Could JCA be about to go global?

Alongside plenty of talk about emerging US health policy, ISPOR 2025 also looked to health policy in Europe. JCA was launched in Europe just five months ago (in January 2025) as part of the European Union’s Health Technology Assessment Regulation (EU HTAR). At ISPOR audiences considered the possibly “global impact of JCA” on health technology assessment (HTA) systems outside of the EU.

Ultimately the conclusion was that it is too soon to tell but global markets will certainly be keeping a close eye on JCA outcomes and its perceived success. The more general move toward joint processes and harmonization at various points within the HEOR / Market Access pathway is supported by all as the “new direction” for the ongoing evolution of global HTA. Regional collaborations outside of the EU continue to grow, as well as collaborations beyond the scope of the JCA with payers also looking to the potential of joint pricing negotiations.

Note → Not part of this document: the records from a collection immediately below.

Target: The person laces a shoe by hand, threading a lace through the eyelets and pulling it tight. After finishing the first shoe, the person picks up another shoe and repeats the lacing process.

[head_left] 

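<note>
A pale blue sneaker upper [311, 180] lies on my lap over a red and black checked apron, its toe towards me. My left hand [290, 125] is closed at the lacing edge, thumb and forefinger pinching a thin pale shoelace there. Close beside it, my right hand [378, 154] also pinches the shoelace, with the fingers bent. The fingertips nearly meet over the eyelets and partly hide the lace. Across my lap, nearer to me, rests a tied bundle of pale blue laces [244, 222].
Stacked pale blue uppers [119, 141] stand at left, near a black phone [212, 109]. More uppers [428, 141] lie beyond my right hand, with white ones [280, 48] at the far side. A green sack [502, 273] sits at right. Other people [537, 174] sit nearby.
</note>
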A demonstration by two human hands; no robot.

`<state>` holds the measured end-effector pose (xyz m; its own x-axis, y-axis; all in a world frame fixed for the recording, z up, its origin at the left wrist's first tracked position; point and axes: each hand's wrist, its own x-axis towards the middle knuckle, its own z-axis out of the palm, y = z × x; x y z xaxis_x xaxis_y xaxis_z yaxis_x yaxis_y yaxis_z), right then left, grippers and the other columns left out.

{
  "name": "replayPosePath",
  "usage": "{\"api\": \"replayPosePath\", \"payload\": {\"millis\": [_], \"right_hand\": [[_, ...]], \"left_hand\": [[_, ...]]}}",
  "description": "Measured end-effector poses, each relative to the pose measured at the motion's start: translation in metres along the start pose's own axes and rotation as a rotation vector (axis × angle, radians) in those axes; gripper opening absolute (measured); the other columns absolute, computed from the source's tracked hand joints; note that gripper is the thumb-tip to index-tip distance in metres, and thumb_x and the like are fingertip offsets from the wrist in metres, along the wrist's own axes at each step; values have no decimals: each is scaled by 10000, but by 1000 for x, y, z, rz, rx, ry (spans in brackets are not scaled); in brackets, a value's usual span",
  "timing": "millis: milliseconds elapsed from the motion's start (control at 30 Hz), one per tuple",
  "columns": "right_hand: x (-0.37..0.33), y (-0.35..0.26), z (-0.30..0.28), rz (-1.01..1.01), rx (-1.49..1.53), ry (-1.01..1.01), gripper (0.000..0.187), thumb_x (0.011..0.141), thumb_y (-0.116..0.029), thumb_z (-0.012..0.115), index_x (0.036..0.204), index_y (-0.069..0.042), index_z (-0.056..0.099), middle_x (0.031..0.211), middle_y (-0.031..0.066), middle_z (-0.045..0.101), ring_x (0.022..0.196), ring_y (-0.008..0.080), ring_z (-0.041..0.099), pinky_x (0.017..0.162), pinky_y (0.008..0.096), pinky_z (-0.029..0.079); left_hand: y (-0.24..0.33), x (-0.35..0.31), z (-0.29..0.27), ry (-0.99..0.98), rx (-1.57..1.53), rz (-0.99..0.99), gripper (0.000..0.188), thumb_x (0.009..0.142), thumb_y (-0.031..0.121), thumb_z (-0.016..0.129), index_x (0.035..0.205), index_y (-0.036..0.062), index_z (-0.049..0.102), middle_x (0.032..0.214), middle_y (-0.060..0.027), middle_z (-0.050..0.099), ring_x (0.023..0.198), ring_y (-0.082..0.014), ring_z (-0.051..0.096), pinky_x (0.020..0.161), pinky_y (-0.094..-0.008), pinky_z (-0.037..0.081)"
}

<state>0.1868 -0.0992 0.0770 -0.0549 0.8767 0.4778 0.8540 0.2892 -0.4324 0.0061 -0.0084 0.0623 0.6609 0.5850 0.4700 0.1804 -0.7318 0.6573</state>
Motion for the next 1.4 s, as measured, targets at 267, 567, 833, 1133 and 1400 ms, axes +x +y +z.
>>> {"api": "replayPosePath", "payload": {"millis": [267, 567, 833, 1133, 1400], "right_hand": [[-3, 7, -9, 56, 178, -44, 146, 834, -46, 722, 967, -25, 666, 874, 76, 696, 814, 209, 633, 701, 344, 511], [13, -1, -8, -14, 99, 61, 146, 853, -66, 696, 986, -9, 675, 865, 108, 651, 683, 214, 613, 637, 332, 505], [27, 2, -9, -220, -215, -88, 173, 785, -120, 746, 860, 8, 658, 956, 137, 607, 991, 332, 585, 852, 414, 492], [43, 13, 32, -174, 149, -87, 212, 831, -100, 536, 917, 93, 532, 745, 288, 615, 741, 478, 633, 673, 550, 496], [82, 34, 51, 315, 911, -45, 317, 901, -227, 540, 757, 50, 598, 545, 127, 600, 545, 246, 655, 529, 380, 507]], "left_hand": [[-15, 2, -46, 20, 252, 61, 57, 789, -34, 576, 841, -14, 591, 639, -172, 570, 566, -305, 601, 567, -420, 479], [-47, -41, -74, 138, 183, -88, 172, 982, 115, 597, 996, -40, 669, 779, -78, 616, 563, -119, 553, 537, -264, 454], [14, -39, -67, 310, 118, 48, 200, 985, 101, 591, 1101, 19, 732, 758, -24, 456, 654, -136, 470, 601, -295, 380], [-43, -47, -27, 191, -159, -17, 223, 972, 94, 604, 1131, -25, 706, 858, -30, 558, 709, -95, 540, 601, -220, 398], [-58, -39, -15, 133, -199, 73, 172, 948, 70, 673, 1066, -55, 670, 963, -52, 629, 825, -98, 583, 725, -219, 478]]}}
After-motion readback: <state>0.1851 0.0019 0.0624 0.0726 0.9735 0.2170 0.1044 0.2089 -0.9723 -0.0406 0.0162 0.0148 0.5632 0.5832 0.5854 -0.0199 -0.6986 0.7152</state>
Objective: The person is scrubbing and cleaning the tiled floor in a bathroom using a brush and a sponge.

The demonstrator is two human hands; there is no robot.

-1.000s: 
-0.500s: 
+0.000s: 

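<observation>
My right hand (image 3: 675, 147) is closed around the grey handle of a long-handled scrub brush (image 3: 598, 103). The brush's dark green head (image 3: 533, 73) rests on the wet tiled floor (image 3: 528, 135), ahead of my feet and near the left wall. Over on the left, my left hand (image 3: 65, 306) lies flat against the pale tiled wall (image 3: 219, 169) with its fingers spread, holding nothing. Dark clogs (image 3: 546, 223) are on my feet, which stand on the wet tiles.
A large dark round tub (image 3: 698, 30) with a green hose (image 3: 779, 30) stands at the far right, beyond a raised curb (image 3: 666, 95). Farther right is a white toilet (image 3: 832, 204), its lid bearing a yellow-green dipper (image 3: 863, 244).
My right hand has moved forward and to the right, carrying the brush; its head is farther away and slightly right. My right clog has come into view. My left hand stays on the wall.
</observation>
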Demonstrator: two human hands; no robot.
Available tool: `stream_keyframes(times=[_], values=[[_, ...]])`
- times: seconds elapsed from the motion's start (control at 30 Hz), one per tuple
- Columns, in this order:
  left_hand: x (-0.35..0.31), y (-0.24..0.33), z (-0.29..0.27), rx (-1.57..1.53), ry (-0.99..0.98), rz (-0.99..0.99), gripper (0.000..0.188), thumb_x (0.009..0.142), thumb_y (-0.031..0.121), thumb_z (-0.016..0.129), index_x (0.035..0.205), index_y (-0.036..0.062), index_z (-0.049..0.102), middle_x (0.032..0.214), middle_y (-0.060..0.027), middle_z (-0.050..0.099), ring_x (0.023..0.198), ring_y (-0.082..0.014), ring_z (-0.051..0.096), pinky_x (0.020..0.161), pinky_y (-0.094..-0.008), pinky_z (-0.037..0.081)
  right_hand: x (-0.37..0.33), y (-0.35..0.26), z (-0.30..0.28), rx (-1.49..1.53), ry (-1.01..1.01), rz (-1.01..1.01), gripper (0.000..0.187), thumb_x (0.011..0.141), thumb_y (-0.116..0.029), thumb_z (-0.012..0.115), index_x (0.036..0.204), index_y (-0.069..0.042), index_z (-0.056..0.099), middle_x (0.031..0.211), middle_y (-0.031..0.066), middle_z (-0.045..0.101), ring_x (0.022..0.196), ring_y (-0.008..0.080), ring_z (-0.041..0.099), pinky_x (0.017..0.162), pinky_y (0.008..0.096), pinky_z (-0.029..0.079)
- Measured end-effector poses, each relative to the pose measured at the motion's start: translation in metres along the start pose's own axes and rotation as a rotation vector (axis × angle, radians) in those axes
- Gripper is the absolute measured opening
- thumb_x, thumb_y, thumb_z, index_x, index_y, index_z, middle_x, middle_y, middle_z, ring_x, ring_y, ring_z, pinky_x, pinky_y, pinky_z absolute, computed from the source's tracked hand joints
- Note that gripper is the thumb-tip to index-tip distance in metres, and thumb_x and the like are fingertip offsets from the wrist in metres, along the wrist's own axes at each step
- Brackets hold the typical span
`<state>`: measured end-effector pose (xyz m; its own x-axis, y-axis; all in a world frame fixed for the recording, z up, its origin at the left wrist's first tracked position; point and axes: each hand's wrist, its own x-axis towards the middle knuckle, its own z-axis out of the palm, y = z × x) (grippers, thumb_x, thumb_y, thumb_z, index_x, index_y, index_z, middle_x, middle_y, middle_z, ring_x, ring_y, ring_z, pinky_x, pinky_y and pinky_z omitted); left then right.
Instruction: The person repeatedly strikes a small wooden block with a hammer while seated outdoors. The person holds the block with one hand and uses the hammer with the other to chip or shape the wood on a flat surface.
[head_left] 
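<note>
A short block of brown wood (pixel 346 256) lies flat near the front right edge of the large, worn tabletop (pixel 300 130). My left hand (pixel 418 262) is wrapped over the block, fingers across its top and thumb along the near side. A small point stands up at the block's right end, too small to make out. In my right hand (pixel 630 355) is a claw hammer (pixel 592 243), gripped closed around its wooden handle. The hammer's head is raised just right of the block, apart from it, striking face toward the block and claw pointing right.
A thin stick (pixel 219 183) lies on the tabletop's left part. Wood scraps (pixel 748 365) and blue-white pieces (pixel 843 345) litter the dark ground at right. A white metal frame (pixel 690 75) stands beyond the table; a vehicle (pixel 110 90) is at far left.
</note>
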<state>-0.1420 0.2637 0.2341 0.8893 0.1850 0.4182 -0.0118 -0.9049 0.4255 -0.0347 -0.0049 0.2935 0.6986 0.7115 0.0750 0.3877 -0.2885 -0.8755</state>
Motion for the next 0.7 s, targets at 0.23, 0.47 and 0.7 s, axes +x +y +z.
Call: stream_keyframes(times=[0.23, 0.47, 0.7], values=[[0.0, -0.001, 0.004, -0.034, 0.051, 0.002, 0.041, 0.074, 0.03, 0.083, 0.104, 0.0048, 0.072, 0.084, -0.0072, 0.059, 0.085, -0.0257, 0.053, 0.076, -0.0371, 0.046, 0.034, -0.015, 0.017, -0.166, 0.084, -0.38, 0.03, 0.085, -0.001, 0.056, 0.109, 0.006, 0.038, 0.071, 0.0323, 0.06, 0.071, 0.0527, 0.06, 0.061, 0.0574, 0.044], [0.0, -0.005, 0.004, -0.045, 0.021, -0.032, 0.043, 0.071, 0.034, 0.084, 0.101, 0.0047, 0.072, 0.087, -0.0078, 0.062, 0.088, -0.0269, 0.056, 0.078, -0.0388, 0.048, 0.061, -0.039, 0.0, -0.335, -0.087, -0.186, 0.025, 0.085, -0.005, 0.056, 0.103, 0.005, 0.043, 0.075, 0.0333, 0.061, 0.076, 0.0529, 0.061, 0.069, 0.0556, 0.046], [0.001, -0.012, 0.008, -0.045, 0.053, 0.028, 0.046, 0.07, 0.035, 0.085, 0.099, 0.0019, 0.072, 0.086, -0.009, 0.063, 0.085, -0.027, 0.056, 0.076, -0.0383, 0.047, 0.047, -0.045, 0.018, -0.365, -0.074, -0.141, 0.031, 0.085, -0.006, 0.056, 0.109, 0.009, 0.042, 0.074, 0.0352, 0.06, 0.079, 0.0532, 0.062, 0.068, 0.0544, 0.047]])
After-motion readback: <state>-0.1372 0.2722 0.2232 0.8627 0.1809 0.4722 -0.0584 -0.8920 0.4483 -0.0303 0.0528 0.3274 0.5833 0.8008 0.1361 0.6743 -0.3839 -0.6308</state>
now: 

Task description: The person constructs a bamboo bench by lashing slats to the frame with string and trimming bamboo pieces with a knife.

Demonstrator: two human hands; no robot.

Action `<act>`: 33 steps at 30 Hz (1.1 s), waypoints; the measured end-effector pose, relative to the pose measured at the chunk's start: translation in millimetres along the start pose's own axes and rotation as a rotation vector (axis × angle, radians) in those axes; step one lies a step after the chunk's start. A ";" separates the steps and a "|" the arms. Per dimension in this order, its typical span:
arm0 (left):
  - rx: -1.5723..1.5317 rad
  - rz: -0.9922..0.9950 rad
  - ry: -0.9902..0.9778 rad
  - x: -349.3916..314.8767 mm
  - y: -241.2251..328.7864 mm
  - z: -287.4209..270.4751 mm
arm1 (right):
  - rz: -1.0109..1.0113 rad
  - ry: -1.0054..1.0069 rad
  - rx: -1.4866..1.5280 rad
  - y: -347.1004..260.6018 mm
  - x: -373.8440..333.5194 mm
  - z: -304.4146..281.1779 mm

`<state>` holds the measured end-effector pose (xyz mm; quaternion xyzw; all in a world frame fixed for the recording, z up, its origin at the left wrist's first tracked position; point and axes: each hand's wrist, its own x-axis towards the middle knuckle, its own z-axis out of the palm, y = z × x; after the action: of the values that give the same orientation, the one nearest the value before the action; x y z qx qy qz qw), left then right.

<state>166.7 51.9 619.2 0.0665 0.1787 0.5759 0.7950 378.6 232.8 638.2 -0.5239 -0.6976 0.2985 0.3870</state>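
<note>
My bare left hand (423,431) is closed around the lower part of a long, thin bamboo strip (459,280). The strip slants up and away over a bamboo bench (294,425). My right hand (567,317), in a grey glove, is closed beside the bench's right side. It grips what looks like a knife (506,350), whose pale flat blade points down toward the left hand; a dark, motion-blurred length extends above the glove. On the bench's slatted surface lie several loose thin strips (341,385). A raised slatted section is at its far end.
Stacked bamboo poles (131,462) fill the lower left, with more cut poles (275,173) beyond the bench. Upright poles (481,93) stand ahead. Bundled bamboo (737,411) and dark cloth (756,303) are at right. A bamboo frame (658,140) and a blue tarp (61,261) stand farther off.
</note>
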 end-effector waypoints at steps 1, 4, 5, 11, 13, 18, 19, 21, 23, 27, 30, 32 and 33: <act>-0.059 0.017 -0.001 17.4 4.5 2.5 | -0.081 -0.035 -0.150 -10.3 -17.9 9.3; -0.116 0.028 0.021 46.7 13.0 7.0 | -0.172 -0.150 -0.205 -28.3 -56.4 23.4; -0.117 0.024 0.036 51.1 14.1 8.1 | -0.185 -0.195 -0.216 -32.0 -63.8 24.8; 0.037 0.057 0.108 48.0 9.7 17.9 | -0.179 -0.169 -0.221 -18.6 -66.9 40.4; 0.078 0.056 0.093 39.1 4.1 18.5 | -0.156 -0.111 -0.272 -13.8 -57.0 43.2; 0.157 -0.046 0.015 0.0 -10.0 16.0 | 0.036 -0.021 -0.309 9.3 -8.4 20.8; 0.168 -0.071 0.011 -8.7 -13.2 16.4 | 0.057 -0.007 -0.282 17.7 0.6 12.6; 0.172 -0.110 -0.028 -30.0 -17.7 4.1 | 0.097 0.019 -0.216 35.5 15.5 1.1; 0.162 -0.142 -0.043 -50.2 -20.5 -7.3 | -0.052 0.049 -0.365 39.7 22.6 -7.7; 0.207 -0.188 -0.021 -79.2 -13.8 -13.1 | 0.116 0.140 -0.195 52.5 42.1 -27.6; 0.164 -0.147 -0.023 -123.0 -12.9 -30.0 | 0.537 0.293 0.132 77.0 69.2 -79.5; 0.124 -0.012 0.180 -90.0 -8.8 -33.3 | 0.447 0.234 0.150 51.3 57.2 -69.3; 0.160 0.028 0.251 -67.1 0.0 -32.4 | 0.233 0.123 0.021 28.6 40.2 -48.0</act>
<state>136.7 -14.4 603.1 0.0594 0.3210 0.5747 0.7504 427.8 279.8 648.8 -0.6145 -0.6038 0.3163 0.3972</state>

We heard some great success stories here including formal collaborations such as the Joint Nordic HTA-Bodies (JNHB) group reducing the mean assessment time for oncology and rare disease medicines to only 82 days; and informal collaborations such as the Canadian Drugs Agency (CDA-AMC) adapting evidence synthesis used for decision making by other established HTA bodies, such as NICE and the Institute for Clinical and Economic Review (ICER), resulting in faster decision making in Canada. Let’s hope the JCA lives up to its intent and we hear of great success stories from this collaboration at next years’ conference.

Conclusion

In traveling to ISPOR 2025 we had high expectations. We left feeling fulfilled by the knowledge that while health systems are increasingly complex, we are all working toward the same goal – improving patient therapeutics, their access and patient experience while becoming more collaborative in how we work and the tools we use.